Even with a local DNS server, there has to be some overhead though.. OTOH, avoid premature optimization etc..
Sounds to me that the main issue was running out of RAM on workers. Would this not be soved by moving to another cloud provider (such as AWS) where you are not limited to the tiny RAM provided on Heroku?
Is this not similar in strategy to choosing hardware and spinning up your own stack?
EDIT: I getting at the rather sweeping statement against all cloud providers based on a specific Heroku problem
The moment you do this, you forego one of the biggest advantages of using heroku. As long as you're on heroku only, you don't need to take care of securing the underlying stack - that is firewall rules, OS-updates, general maintenance. The moment you spin up a single AWS instance besides it, it's your problem. Depending on your use-case it could be a better choice to just go all the way to dedicated hardware: The primary advantage AWS has over dedicated hardware is flexibility. You can spin up instances depending on your current need. If your load behavior is a flat, predictable curve you might just not need that - and then real hardware is cheaper in most cases.

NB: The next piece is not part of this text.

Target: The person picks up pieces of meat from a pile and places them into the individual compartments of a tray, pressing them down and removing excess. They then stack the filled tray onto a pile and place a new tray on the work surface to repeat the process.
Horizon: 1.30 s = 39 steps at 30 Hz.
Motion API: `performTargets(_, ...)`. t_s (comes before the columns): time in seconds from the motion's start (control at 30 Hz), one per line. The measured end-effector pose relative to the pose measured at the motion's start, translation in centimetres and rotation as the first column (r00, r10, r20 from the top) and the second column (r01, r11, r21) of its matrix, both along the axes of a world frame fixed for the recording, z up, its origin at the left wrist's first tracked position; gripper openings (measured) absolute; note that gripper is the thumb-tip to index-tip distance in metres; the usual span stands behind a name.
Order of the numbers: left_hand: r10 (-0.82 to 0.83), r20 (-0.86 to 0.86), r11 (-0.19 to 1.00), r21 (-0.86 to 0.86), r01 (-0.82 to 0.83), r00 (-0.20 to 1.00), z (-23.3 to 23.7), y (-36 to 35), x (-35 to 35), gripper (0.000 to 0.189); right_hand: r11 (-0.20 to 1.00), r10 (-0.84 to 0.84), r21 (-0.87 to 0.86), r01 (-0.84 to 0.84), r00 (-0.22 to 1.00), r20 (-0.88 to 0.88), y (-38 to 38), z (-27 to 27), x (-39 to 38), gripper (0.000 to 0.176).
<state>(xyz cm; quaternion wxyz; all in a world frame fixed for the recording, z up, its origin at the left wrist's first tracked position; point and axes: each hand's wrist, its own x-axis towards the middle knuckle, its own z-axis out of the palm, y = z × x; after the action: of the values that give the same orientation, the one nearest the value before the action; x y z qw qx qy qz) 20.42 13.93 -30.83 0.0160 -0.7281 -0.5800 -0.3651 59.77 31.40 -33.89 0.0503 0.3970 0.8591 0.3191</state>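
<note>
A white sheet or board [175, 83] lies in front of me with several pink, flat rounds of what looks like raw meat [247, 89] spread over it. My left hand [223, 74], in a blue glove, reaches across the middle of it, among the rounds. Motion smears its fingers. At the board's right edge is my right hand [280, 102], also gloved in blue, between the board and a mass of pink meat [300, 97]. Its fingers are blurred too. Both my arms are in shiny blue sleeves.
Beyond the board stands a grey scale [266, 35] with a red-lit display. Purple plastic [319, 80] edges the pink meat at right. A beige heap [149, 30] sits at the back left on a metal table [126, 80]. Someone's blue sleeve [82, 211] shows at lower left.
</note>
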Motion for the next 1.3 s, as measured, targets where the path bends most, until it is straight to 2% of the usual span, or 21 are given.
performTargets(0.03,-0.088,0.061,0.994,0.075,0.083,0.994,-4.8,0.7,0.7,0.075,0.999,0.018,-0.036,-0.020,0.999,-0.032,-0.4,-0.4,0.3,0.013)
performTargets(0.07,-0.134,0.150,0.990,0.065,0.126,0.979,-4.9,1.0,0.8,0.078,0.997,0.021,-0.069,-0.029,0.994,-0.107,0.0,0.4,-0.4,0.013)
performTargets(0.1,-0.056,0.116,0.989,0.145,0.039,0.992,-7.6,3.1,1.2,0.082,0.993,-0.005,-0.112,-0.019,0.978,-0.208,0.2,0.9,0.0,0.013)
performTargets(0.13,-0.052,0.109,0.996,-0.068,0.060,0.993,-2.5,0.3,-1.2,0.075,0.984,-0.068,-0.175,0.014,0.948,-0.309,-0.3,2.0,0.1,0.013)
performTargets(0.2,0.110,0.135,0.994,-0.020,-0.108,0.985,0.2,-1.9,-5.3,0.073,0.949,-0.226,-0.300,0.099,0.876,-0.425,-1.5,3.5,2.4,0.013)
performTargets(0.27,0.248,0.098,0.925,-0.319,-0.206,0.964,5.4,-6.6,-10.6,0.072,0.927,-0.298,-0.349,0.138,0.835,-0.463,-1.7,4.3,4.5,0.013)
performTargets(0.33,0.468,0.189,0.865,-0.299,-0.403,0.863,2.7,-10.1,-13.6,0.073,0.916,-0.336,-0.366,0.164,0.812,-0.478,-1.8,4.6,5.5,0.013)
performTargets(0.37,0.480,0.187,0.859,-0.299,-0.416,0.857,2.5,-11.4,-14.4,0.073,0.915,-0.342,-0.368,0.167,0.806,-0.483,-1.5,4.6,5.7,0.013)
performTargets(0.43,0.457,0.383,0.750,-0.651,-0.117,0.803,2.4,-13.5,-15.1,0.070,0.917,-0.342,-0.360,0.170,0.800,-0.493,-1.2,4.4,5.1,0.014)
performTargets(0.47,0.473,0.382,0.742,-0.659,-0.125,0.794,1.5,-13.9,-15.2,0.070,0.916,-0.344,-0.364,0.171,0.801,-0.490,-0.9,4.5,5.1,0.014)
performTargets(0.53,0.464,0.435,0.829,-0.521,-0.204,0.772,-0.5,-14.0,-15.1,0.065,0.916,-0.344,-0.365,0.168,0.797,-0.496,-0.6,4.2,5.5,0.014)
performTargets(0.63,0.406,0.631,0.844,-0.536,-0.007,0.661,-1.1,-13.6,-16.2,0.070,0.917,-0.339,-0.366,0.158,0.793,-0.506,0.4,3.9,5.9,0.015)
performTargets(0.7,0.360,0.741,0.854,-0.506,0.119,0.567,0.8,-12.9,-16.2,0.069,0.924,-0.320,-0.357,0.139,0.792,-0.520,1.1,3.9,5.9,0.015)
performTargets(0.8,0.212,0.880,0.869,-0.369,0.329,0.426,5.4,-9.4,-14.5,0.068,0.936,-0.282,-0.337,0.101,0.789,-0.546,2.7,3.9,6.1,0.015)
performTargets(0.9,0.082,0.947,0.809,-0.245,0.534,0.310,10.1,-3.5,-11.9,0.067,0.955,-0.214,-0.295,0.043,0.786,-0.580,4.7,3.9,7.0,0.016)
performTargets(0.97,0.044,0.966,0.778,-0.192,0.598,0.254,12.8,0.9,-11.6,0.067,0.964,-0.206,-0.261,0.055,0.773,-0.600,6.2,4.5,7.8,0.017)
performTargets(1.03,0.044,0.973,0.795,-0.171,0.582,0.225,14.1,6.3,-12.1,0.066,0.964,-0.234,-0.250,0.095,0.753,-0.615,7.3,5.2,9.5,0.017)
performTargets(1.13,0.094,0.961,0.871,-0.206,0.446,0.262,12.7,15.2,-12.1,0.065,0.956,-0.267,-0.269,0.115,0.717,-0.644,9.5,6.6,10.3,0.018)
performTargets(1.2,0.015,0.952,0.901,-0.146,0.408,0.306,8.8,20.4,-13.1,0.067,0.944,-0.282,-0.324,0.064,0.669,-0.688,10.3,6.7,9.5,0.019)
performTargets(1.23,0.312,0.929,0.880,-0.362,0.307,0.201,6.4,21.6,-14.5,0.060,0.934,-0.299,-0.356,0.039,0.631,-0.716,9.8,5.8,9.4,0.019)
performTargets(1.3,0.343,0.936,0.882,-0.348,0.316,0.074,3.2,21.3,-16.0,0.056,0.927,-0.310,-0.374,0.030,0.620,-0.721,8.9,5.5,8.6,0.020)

I had the same thought: why not run the workers on a few large memory EC2s and use Heroku for everything else. Run on east coast region for free bandwidth between Heroku and EC2s.
Not directly relevant to the blog post, but Sentry is an amazing piece of software. We're running it on an m1.small AWS instance along with a bunch of other stuff and it is rock solid.
My company is self hosting sentry for about 30 Python & Java in-house services and it was the easiest deployment of anything that's taken me more than apt-get install to deploy.
I'm sorry, but no.
You don't pay an ops guy or Heroku buckets of $$ for when things are going well, just as you don't pay $$ for software that only handles the happy case.
You pay $$ for someone who has fixed shit that went horribly wrong and has the scars to prove it. "That deep purple welt on my lower ego ... is where I only had a backup script and never tested the backups. This interesting zigzag is where I learnt about things that can wrong with heartbeat protocols ..."
Edit: though see below for a more nuanced discussion of reasons from OP.